> **WHAT NEEDS TO BE DONE**:
Transcribe exactly the lines that begin the material and continue through the line containing "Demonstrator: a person". Leave out whatever follows.

> **DATA BELOW**:

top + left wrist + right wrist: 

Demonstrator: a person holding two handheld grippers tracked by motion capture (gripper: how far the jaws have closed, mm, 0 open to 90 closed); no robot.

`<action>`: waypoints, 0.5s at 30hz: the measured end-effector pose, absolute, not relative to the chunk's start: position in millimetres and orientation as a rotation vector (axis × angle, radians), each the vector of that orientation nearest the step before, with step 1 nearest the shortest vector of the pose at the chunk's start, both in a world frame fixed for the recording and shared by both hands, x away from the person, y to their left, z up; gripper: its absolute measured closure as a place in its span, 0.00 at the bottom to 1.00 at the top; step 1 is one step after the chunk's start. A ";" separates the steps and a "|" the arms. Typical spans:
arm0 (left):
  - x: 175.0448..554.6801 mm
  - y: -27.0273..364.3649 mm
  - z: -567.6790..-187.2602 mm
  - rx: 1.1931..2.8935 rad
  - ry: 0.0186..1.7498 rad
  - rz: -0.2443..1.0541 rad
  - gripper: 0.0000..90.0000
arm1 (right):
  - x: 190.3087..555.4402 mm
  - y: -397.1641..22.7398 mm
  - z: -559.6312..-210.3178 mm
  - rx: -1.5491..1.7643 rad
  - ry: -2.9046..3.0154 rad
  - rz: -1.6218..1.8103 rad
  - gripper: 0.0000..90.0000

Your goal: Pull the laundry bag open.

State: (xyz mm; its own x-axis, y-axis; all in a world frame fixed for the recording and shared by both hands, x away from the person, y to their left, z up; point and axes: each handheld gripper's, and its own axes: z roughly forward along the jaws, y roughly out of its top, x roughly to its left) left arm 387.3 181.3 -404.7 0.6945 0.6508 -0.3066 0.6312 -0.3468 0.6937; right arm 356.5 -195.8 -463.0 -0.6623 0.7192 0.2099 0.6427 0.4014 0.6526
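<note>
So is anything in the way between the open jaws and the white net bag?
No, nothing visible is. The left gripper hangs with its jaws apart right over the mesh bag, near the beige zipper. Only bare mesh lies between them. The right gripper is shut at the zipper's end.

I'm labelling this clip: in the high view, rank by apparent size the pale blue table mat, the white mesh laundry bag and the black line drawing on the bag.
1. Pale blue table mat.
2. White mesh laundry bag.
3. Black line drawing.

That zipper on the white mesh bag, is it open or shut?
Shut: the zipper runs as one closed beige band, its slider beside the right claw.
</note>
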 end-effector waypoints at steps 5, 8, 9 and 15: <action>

> **RESULT FOR THIS EXERCISE**:
top + left wrist + right wrist: 

Demonstrator: a person holding two handheld grippers tracked by motion capture (gripper: how far the jaws have closed, mm, 0 open to 90 closed); no robot.

The required answer is now complete.